Le faciès d’Alexander se rouvrit.
― Monsieur le Juge, mon fils étudie au MIT. Ses résultats sont excellents. Je m’engage à ce que Brian se soigne. Mais ne réduisez pas ses chances d’avoir un bon métier pour une bêtise.
― Une bêtise ! Embrasser un garçon sur la bouche est pour vous une bêtise ! Mais c’est immonde. S’il ne voulait pas réduire à néant ses études, il aurait mieux fait de réfléchir. Le président Lamont, en sage homme qu’il ait, conspue les comportements déviants. Moi de même.
Brian ferma les yeux. Il venait de comprendre que les dés étaient jetés. Ses années d’efforts, à se battre pour réussir, venaient d’être balayées à cause d’une stupide photo dont il ignorait tout. Ellis les avait photographiés à son insu. Quelle erreur lourde de conséquence !
Ce qui le turlupinait, c’était comment les forces de l’ordre avaient obtenu le cliché. Matthews et Hanson faisaient partie de la police informatique. Ils l’avaient donc dénichée quelque part sur la toile.
C’est pas possible Ellis, tu ne l’as quand même pas publiée sur ton compte Facebook !? s’emporta Brian.
― Monsieur Bishop, vous êtes encore avec nous ? l’apostropha Alexander.
― Oui, monsieur le Juge, bredouilla-t-il.
― Je vais rendre mon jugement alors. Monsieur Bishop, vous êtes ici pour avoir embrassé un homme. Votre comportement déviant, que vous avez reconnu, ne peut rester impuni. En conséquence, je vous condamne à suivre une thérapie de réorientation sexuelle à l’institut de Knoxville. Seul son directeur pourra vous déclarer guéri. Cependant, si au terme de six mois de soins, cela ne serait pas le cas, nous nous reverrions dans ce tribunal afin d’envisager une sentence plus lourde.
Alexander fit claquer son marteau, entérinant la décision. Matthews et Hanson encadrèrent Brian et le conduisirent vers la sortie.

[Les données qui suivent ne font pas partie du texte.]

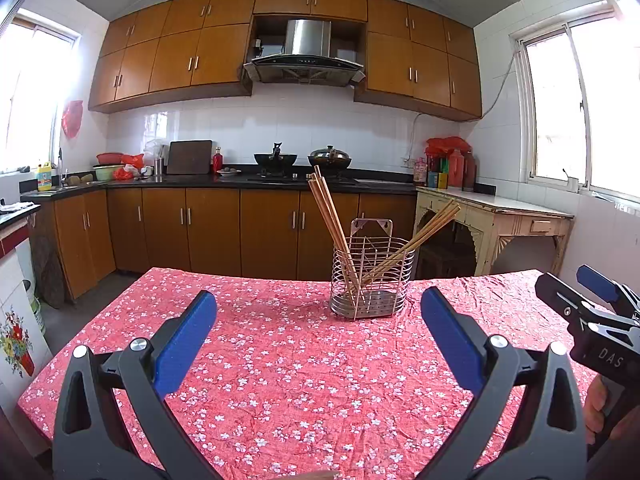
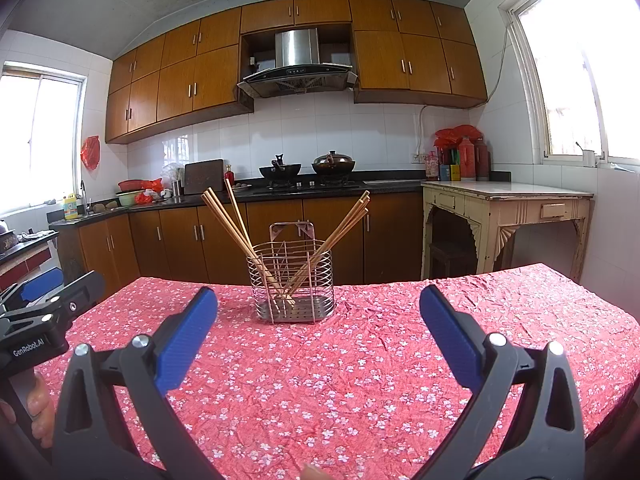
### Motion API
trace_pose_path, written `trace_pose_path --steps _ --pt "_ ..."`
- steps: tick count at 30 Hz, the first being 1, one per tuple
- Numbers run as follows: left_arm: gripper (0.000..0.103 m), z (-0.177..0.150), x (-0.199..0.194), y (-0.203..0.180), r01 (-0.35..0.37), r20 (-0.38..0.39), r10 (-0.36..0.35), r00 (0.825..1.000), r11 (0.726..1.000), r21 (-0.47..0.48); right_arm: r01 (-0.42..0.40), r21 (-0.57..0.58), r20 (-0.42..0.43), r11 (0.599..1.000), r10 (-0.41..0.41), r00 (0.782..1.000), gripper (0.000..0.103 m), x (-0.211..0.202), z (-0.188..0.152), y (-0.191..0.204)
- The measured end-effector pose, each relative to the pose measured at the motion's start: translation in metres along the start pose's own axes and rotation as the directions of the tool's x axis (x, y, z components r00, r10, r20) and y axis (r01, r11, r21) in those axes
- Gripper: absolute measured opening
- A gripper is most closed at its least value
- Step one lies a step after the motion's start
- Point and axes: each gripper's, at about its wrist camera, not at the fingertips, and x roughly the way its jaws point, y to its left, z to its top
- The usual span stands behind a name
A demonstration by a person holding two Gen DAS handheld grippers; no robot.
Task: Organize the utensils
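Blue-padded fingers of the left claw (image 1: pixel 319 320) fill the near foreground, spread wide apart, nothing between them. Right claw (image 2: pixel 319 318) same: fingers wide apart, holding nothing, above the red floral cloth (image 2: pixel 340 380) covering the worktop (image 1: pixel 248 420).

Wire utensil holder (image 1: pixel 372 284) stands upright on the cloth, beyond both claws, not touching either. In the left wrist view the holder sits ahead, slightly toward the right finger; in the right wrist view the holder (image 2: pixel 293 284) sits ahead, slightly toward the left finger. So the holder is roughly between the two claws, farther out.

Chopsticks (image 1: pixel 330 224) stand in the holder in two bunches, one leaning left, one leaning right (image 1: pixel 420 236), tips well above the rim. Right view shows the same two bunches (image 2: pixel 232 224) fanned in a V. Exact count hard to tell.

Left view only: the right claw (image 1: pixel 592 300) at the right of the holder, side-on, a bit of hand (image 1: pixel 596 408) under it. Right view only: the left claw (image 2: pixel 44 300) at the left of the holder, with fingers (image 2: pixel 40 408) on its grip.

Behind the holder: wooden cabinets (image 2: pixel 280 236), stove with two woks (image 2: pixel 304 170), range hood (image 1: pixel 302 56), pale side table (image 2: pixel 508 208) to the right of the holder.
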Motion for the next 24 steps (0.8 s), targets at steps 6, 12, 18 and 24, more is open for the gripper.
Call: trace_pose_path --steps 6,12,18,24 --pt "0.101 0.0006 0.0005 0.0003 -0.002 0.000 0.002 1.000 1.000 0.000 -0.001 -0.001 0.000 1.000 0.001 1.000 0.099 0.0004 -0.0008 0.0003" --pt "0.101 0.0002 0.0007 -0.0001 -0.004 -0.001 0.004 1.000 1.000 -0.004 0.000 0.000 0.000 1.000 0.000 1.000 0.099 0.0005 -0.0007 0.0005" --pt "0.101 0.0004 0.0007 0.0001 -0.005 -0.001 0.005 1.000 1.000 -0.004 -0.001 0.000 -0.001 1.000 0.001 1.000 0.099 0.0005 -0.0005 0.0001" --pt "0.101 0.0003 0.0011 -0.0001 -0.006 0.000 0.006 1.000 1.000 -0.003 -0.001 0.001 0.000 1.000 0.001 1.000 0.099 0.0004 -0.0003 0.0001"
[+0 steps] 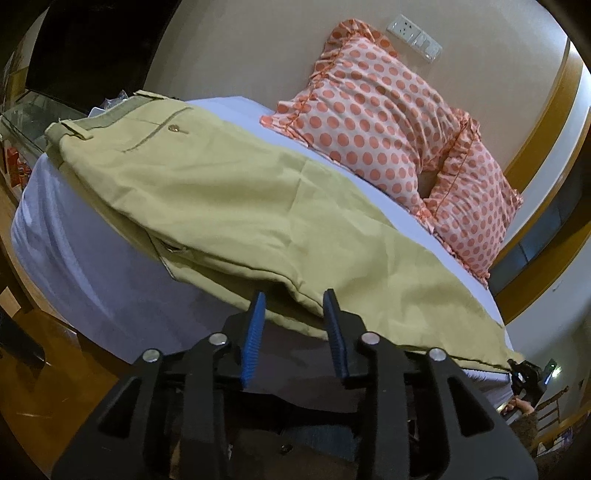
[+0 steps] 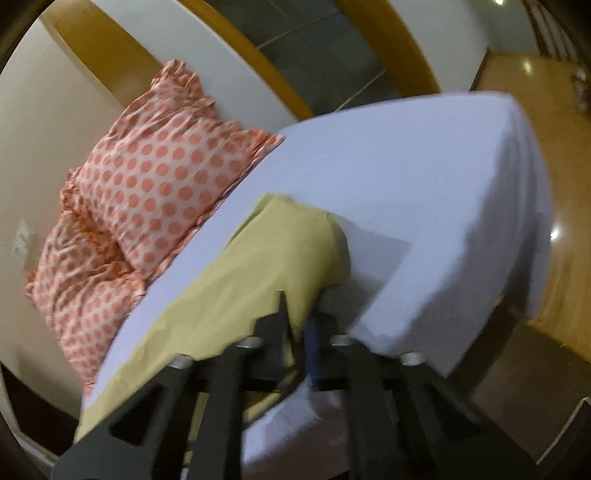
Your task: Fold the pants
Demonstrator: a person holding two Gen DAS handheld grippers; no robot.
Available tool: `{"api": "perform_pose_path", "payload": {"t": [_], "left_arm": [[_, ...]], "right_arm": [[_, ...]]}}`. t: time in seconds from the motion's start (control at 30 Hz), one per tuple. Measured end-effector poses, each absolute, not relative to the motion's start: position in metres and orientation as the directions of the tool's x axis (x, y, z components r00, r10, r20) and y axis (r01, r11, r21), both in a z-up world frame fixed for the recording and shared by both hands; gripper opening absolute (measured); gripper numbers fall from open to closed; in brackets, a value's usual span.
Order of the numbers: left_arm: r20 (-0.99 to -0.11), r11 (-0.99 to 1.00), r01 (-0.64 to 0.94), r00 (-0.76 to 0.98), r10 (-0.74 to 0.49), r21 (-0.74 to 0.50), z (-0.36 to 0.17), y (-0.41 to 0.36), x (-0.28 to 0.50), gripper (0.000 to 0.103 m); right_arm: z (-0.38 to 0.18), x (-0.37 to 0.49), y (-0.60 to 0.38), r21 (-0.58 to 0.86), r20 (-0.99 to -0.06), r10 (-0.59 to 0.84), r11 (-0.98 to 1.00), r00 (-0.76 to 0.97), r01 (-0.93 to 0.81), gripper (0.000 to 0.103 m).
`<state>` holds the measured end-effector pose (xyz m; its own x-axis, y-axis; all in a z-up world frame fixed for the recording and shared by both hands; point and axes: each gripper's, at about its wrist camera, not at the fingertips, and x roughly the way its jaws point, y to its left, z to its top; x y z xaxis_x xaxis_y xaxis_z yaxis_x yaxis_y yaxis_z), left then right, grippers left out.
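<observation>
While the pants [image 1: 236, 206] lie flat along the bed [image 1: 85, 258], waistband at 11 o'clock in the left view, hem trailing to 4 o'clock, two polka-dot pillows [image 1: 388, 122] sit against the wall at 1–2 o'clock, just beside the cloth. A wall socket [image 1: 413, 33] is above them at 1 o'clock. Wood floor [image 1: 33, 369] at 8 o'clock. Left gripper [image 1: 295, 306] is spread, blue pads [image 1: 255, 332] either side of the near pant edge, not clamped. Right gripper [image 2: 297, 325] view is blurred: fingers nearly together with leg fabric between them, but I cannot tell if it pinches. Right view: pants [image 2: 258, 266] at 7–12 o'clock, pillows at 9–10. No containers seen.
</observation>
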<state>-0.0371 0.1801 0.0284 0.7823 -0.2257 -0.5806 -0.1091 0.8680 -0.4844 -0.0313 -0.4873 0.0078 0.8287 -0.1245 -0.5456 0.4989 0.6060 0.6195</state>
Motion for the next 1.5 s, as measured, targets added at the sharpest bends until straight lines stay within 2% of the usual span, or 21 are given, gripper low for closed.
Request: {"api": "perform_pose_path", "payload": {"t": [0.07, 0.13, 0.23, 0.33, 0.43, 0.5, 0.57, 0.63, 0.67, 0.7, 0.77, 0.97, 1.07, 1.23, 1.37, 1.5], "left_arm": [[-0.567, 0.869, -0.102, 0.793, -0.223, -0.485, 0.030, 0.183, -0.041, 0.039], [-0.560, 0.871, -0.104, 0.800, -0.213, -0.480, 0.029, 0.187, -0.045, 0.047], [-0.547, 0.868, -0.103, 0.810, -0.210, -0.486, 0.027, 0.190, -0.051, 0.056], [-0.531, 0.871, -0.081, 0.818, -0.220, -0.485, 0.027, 0.186, -0.057, 0.065], [-0.523, 0.888, -0.039, 0.820, -0.233, -0.457, 0.028, 0.175, -0.061, 0.071], [-0.525, 0.902, -0.007, 0.815, -0.246, -0.433, 0.027, 0.167, -0.062, 0.073], [-0.537, 0.909, 0.010, 0.804, -0.255, -0.417, 0.023, 0.162, -0.061, 0.074], [-0.554, 0.911, 0.017, 0.790, -0.264, -0.411, 0.015, 0.159, -0.056, 0.075], [-0.555, 0.907, 0.023, 0.784, -0.277, -0.420, 0.011, 0.158, -0.053, 0.075], [-0.556, 0.904, 0.027, 0.781, -0.285, -0.426, 0.009, 0.158, -0.051, 0.075], [-0.558, 0.900, 0.031, 0.775, -0.296, -0.434, 0.004, 0.157, -0.042, 0.075], [-0.542, 0.886, 0.024, 0.783, -0.305, -0.463, 0.001, 0.161, -0.025, 0.076], [-0.539, 0.866, 0.009, 0.780, -0.319, -0.500, 0.005, 0.166, -0.022, 0.078], [-0.487, 0.842, -0.050, 0.833, -0.261, -0.538, 0.022, 0.190, -0.023, 0.078], [-0.502, 0.784, -0.186, 0.846, -0.178, -0.592, 0.023, 0.229, -0.003, 0.076], [-0.479, 0.614, -0.299, 0.865, -0.149, -0.731, 0.015, 0.284, 0.008, 0.067]], "right_arm": [[0.025, -0.022, -0.476, 0.608, -0.507, -0.121, 0.652, 0.854, 0.453, 0.004], [0.049, -0.007, -0.453, 0.587, -0.456, -0.082, 0.720, 0.886, 0.369, 0.004], [0.092, 0.031, -0.389, 0.584, -0.356, 0.102, 0.800, 0.929, 0.136, 0.004], [0.118, 0.071, -0.293, 0.585, -0.292, 0.380, 0.797, 0.878, -0.150, 0.004], [0.115, 0.096, -0.194, 0.568, -0.316, 0.599, 0.741, 0.735, -0.360, 0.004], [0.096, 0.106, -0.119, 0.515, -0.450, 0.691, 0.718, 0.566, -0.468, 0.005], [0.079, 0.104, -0.081, 0.489, -0.553, 0.696, 0.716, 0.458, -0.499, 0.014], [0.071, 0.096, -0.077, 0.484, -0.573, 0.688, 0.723, 0.446, -0.494, 0.040], [0.071, 0.092, -0.086, 0.483, -0.559, 0.674, 0.738, 0.483, -0.471, 0.071], [0.074, 0.090, -0.096, 0.484, -0.542, 0.660, 0.751, 0.520, -0.449, 0.086], [0.081, 0.087, -0.122, 0.490, -0.514, 0.622, 0.778, 0.591, -0.393, 0.086], [0.068, 0.093, -0.158, 0.528, -0.545, 0.559, 0.808, 0.625, -0.263, 0.087], [0.059, 0.096, -0.157, 0.545, -0.552, 0.565, 0.801, 0.613, -0.247, 0.087], [0.054, 0.095, -0.150, 0.536, -0.558, 0.575, 0.800, 0.599, -0.269, 0.087], [0.049, 0.094, -0.147, 0.540, -0.559, 0.582, 0.796, 0.591, -0.273, 0.087], [0.049, 0.089, -0.152, 0.541, -0.548, 0.583, 0.794, 0.600, -0.278, 0.087]]}}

Helena, Earl et Lisa le rejoignirent dans le hall d’entrée que le soleil avait transformé en une véritable étuve. Pourtant Brian tremblait. Sa mère et sa sœur pleuraient. Elles se jetèrent dans ses bras et le couvrirent de baisers. Earl voulut faire de même mais il craignait que cela soit mal interprété, comme souvent depuis l’avènement de Pudd au pouvoir. Le père et le fils se contentèrent donc d’une simple accolade.
Après des adieux trop courts, Matthews boucla Brian dans la voiture de police, direction l’institut de réorientation sexuelle de Knoxville, au nord-ouest de Little Rock.
[1] Périodique de mathématiques le plus lu au monde, publié par la Société Américaine de Mathématiques.
[2] Lévitique, chapitre 20, verset 13.